Intervista a Maurizio Casasco
Claudia Voltattorni
 
 
«Durante la pandemia abbiamo avuto tanti eroi oltre a medici e infermieri: i piccoli imprenditori che contro tutto e tutti non hanno mai smesso di lottare per proteggere le proprie aziende e i propri lavoratori». Maurizio Casasco, 66 anni, è stato appena confermato per acclamazione presidente di Confapi, la Confederazione italiana delle Piccole e Medie industrie private (83mila associati per oltre 900 mila lavoratori), che guida dal 2012, e rivendica la sua vicinanza agli imprenditori: «Abbiamo passato tutti momenti molto difficili, c'era incertezza, paura del futuro, i nostri industriali non dovevano essere lasciati soli, ecco perché dico che anche loro sono stati degli eroi: hanno difeso le loro aziende, si sono presi carico dei propri dipendenti come dei veri paterfamilias».
 
Oggi come vede il futuro per la categoria?
 
«Bisogna programmare e sfruttare le opportunità che abbiamo, come i vaccini ad esempio».
 
 
Confindustria chiede il Green Pass per i lavoratori, fa bene?
 
«Da medico dico: vacciniamoci tutti perché meno contagi avremo, meno saranno le varianti contro cui combattere.
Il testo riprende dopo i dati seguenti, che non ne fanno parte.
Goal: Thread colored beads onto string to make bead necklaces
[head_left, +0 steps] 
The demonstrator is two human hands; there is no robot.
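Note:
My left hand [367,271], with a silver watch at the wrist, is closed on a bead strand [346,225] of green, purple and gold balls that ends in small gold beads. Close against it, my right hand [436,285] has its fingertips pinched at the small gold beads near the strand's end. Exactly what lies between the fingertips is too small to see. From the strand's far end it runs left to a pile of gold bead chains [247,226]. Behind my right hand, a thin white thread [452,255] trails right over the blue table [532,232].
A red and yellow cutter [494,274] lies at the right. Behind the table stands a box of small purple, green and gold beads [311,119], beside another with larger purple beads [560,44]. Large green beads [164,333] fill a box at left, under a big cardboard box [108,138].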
Inoltre il tema vero è contare non più il numero di contagiati ma dei vaccinati ricoverati. Per quanto riguarda i lavoratori con il Green Pass, non è un problema di Confindustria e sindacati, né dei tribunali che devono stabilire se abbia ragione il lavoratore sospeso o il datore di lavoro».
 
 
Chi deve decidere allora chi può lavorare?
 
«Lo Stato: serve una legge. Questo è un tema che riguarda tutti, come ha detto il presidente Mario Draghi, è una questione di vita o di morte, e allora il governo deve assumersi la responsabilità di decidere. Le parti sociali possono invitare a vaccinarsi. Lasciare a casa i lavoratori senza stipendio? Ma qui c'è bisogno di coesione sociale».
 
 
 
Sbloccati alcuni licenziamenti, ad ottobre terminerà il blocco anche per altri settori: prevede un autunno caldo?
 
«Più che prorogare il blocco serve più flessibilità nel mondo del lavoro: oggi è indispensabile avere contratti a termine senza causali, vantaggi fiscali per chi assume, semplificazione, almeno finché l'economia non ripartirà».
 
 
Ripartirà l'economia?
 
«Certo, ci riprenderemo, ma ora serve una vera politica industriale, non arti-industriale come negli ultimi 40 anni. Bisogna ricordarsi che l'industria assume, fa ricerca, basta demonizzarla, anzi serve una politica che attragga i giovani. Negli Stati Uniti i giovani vogliono fare gli imprenditori, in Italia no».
 
 
E che fine faranno le Pmi?
 
Ci sarà un adattamento e le piccole e medie imprese ne hanno sempre dato una grande dimostrazione, ma vanno patrimonializzate e va creato l'eco-sistema perché possano riconvertirsi, perché possano fare innovazione».
 
 
Come?
 
«Con le start-up che possono diventare la ricerca e sviluppo delle Pmi: questa è davvero una grande opportunità per tutti, perle imprese e per i giovani. In Italia siamo ancora molto indietro. In Francia lo hanno capito da tempo. Ecco perché noi proponiamo vantaggi fiscali per le aziende che acquistano start-up».
 
 
L'aumento del prezzo delle materie prime sta danneggiando le nostre aziende?
 
«Oggi stiamo andando a singhiozzo, i dazi ci stanno strozzando. Ma l'Europa non può essere stretta a sandwich tra Usa e Cina, ai governi chiediamo una posizione fortissima su questo. L'Italia è un Paese trasformatore di materie prime, ma la Cina si sta organizzando per realizzare i prodotti finiti e questo per l'Italia diventerà un problema molto grande».